Stata code for generating the graph: power two proportions ('= 0.5 * 243/1018'(0.01) '= 2 * 243/1018'), test(chi2 ) OR (1.2 1.5 2.0 3.0) n1(1018) n2(238)graph(recast(line) x‐line('= 0.5 * 243/1018' '= 243/1018' '= 2 * 243/1018', lpattern(dash)) legend(rows(1)size(small)) y‐label(0.2(0.2)1.0)) one sided.

44

For example, in the review of the association between malathion exposure vs aggressive prostate cancer presented in the publication ‘Risk of Total and Aggressive Prostate Cancer and Pesticide Use in the Agricultural Health Study’ by Stella Koutros et al. (2012), the Panel was not able to calculate the power of the comparison between the malathion‐exposed groups vs non‐exposed group because critical information was not provided in the published article.  From the publication and the supplemental document of the publication, we were able to easily find the number of cases in the non‐exposed group (Table 2 in the main article), but the number of subjects in the non‐exposed group or at each exposed level (i.e., quartile) appeared not to be available. We attempted to derive the number of subjects in the non‐exposed group and number of subjects in each quartile from the information in Table 1 of the supplemental document of the article but were not able to do so since the information in Table 1 was presented in a way that was not consistent with many other AHS publications in that the exposed subjects were categorized into groups based on the quartiles of number of cases. 

45

Sometimes, information used for power calculations may have only been partially provided in the publications.  For example, we calculated the powers associated with various thyroid cancer comparisons from the information provided in the AHS study publication ‘Atrazine and Cancer Incidence Among Pesticide Applicators in the Agricultural Health Study (1994–2007)’, by Laura Beane‐Freeman et al. (2011).
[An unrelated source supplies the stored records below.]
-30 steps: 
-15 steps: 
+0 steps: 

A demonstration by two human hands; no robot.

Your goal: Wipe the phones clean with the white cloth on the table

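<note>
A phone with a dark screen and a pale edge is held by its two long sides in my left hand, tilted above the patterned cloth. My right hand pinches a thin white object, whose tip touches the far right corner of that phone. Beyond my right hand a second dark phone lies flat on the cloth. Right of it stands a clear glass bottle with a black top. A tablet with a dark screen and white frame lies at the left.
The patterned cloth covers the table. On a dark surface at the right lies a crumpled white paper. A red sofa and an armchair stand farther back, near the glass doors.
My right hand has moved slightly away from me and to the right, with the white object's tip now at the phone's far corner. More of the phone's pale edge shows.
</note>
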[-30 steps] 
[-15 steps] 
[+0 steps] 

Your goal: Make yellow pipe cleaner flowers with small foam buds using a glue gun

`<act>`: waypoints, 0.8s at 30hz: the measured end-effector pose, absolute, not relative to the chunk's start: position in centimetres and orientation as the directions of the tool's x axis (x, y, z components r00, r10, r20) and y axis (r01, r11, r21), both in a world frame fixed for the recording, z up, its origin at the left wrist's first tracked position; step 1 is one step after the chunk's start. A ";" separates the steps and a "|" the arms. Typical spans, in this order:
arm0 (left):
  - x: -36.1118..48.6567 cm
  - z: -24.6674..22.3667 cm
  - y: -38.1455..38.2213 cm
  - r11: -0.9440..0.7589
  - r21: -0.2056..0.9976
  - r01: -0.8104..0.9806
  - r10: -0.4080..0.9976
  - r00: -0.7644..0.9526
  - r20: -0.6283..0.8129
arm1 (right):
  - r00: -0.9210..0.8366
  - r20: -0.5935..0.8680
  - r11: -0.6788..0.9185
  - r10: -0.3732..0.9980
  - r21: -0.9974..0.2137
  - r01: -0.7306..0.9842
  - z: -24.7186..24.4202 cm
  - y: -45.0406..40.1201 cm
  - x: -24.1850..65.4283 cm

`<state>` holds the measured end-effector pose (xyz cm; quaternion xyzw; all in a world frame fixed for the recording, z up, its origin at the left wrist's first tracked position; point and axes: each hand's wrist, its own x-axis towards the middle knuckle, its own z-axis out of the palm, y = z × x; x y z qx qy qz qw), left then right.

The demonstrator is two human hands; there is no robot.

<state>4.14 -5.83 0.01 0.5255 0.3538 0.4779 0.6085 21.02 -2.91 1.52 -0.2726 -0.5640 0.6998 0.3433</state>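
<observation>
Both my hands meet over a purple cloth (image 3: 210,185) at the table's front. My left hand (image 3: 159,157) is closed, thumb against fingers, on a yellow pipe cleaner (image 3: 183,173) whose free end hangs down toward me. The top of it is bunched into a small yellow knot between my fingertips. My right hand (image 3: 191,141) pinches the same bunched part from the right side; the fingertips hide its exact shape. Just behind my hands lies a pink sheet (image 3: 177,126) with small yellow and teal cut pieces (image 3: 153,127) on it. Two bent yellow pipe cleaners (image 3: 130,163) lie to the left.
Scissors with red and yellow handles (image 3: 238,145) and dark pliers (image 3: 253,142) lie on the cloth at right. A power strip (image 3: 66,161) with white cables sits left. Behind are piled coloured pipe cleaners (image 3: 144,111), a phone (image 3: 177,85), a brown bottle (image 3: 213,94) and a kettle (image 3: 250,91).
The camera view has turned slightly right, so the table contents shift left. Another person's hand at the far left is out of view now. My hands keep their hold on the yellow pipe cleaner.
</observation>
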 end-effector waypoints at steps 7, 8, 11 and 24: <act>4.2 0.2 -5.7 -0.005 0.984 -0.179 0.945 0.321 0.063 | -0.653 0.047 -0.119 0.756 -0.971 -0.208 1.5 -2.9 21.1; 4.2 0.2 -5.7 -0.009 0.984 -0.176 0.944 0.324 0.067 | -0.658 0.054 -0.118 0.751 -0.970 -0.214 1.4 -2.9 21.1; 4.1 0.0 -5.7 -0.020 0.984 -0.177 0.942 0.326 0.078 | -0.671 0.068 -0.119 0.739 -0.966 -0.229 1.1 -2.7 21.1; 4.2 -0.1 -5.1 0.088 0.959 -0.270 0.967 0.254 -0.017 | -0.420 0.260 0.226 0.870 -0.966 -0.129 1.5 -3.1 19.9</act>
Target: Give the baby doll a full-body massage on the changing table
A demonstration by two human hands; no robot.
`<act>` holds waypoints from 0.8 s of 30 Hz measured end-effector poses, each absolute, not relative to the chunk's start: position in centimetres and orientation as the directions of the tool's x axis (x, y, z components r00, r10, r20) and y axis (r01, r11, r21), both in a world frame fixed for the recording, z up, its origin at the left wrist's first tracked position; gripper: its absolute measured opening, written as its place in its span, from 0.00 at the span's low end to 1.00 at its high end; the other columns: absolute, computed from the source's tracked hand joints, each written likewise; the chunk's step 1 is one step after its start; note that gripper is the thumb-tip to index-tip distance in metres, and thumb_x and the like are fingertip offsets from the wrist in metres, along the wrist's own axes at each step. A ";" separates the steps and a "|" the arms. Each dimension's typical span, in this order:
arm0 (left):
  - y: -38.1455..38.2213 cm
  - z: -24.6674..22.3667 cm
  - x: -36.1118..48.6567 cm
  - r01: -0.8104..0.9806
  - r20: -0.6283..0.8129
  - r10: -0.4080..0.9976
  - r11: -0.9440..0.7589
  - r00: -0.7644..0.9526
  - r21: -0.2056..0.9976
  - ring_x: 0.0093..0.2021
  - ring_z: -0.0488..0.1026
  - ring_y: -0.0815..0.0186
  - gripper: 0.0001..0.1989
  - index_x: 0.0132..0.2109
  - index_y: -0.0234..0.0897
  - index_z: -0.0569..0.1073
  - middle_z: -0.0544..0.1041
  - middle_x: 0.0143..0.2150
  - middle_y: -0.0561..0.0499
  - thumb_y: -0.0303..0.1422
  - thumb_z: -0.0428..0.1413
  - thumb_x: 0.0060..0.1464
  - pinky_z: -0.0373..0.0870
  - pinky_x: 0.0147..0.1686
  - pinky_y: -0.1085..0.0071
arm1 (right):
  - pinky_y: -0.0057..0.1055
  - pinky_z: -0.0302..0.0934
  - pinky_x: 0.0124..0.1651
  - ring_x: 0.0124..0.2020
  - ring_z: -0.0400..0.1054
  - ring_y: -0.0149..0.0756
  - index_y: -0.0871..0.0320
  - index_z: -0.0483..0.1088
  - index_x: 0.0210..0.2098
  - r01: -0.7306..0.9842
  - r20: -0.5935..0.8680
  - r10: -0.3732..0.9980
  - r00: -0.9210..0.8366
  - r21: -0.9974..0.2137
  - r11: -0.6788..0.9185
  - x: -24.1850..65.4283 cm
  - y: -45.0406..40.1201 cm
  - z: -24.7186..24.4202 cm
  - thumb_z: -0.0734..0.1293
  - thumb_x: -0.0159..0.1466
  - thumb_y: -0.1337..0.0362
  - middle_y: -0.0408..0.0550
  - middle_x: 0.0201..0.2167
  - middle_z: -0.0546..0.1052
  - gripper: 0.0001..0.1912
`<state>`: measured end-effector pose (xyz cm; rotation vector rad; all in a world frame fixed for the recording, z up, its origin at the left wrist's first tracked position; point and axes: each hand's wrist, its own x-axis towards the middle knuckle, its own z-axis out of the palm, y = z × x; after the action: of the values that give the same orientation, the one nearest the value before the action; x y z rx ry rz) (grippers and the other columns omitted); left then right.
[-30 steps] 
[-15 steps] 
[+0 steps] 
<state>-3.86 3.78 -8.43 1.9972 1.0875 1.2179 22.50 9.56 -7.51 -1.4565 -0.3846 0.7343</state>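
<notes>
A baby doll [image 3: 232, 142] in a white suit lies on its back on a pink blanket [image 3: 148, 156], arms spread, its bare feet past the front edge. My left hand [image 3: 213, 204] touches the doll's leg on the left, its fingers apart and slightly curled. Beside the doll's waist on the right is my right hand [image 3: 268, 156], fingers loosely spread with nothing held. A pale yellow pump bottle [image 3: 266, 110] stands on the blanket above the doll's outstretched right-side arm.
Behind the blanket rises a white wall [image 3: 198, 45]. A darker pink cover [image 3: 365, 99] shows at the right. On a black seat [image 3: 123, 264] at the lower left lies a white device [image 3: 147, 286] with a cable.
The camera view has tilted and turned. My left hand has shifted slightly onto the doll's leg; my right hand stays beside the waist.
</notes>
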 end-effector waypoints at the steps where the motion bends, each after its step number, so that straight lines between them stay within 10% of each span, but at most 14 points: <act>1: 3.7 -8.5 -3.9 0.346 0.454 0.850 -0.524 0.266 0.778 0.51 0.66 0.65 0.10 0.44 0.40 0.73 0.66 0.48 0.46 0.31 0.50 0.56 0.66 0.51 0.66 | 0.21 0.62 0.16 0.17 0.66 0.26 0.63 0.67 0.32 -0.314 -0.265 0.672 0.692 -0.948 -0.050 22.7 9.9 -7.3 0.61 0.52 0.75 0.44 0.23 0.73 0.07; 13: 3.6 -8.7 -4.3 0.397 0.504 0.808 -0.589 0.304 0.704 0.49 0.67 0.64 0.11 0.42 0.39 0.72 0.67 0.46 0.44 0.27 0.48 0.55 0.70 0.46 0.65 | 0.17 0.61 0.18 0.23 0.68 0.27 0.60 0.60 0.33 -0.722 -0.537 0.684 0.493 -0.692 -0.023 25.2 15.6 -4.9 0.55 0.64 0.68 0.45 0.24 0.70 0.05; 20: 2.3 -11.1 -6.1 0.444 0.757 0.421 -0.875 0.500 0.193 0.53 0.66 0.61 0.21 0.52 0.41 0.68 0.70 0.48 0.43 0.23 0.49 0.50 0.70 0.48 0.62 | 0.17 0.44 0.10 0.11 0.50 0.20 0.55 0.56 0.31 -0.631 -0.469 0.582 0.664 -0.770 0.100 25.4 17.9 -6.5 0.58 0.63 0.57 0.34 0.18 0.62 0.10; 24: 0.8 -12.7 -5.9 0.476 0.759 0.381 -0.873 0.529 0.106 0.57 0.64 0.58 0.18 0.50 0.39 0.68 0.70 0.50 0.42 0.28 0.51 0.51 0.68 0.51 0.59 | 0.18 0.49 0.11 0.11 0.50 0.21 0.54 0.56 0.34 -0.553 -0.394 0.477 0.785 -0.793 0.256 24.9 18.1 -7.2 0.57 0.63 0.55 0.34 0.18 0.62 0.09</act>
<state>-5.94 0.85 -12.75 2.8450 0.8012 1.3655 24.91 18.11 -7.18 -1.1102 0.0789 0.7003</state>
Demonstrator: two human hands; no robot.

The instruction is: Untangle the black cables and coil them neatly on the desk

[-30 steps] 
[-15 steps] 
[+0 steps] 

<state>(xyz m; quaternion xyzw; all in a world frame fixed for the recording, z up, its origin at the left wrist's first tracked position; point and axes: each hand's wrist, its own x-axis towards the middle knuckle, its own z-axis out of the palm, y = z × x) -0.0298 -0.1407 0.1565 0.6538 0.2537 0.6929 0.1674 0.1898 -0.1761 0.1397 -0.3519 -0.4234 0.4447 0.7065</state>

In this publication, the authors did not categorize the subjects into quartiles based on exposure but instead categorized or grouped the subjects based on the total number of all cancer cases combined . In this way, the number of cases of all types of cancer was the same between categorized groups and thus both the number of cases of any specific cancer of interest (e.g. thyroid, here) was not the same between groups and the number of subjects was not the same between groups.  In this example, the publication provided (i) the reference Q1: N = 9,523, (ii) total subjects in Q2, Q3 and Q4: N = 26,834 (Table 1) and (iii) the number of thyroid cancer cases in the reference Q1 = 3 (Table 2). The exact number of subjects in each of the compared groups (Q2, Q3 or Q4) was, however, not available.